# [The problem]
Take every line in the entries that includes the word "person" and copy it.

# [Data excerpts]
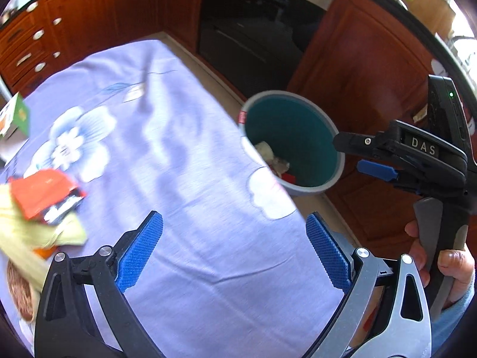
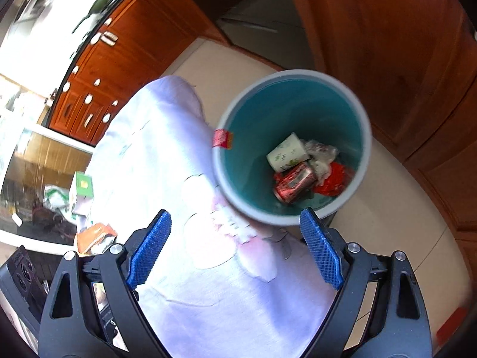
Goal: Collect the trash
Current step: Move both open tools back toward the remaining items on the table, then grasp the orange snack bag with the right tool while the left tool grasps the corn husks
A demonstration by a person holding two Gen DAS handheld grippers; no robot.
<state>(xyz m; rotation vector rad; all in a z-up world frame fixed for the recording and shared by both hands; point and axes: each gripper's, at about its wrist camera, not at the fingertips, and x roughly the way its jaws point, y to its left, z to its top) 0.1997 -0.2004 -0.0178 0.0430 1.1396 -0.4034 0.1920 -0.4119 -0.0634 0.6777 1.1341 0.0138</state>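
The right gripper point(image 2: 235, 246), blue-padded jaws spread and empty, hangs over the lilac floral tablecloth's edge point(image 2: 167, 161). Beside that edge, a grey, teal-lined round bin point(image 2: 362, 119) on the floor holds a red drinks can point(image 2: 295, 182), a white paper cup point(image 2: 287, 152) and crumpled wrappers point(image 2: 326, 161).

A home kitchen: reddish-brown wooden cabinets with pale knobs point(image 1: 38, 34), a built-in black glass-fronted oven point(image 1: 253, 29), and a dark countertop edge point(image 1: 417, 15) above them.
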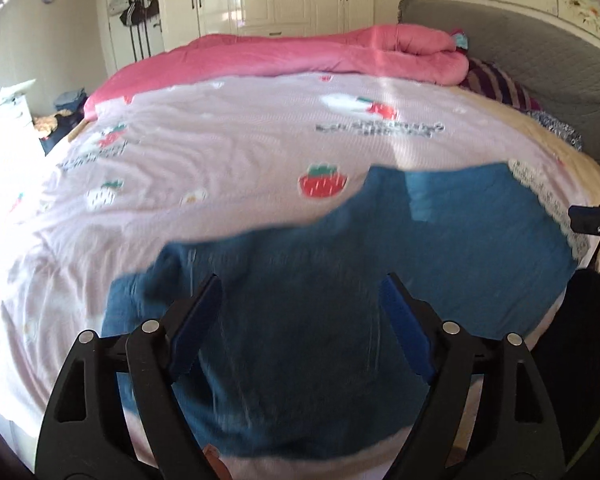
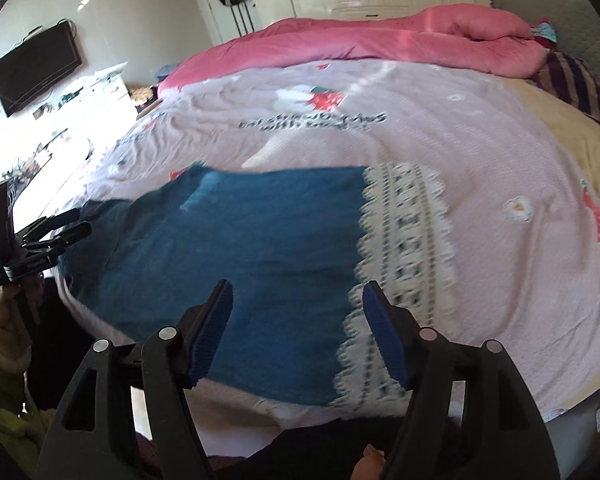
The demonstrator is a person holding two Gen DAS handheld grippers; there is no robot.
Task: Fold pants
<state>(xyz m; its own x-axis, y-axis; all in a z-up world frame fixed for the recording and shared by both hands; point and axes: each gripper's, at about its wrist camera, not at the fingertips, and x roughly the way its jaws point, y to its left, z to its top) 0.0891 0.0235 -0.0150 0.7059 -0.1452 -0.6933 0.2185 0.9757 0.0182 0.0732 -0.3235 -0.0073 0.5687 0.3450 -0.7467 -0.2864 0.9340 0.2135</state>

# [Task answer]
A demonstration by a person holding two Gen DAS handheld grippers; no robot.
The demonstrator is a person holding two Gen DAS handheld grippers; there is no robot.

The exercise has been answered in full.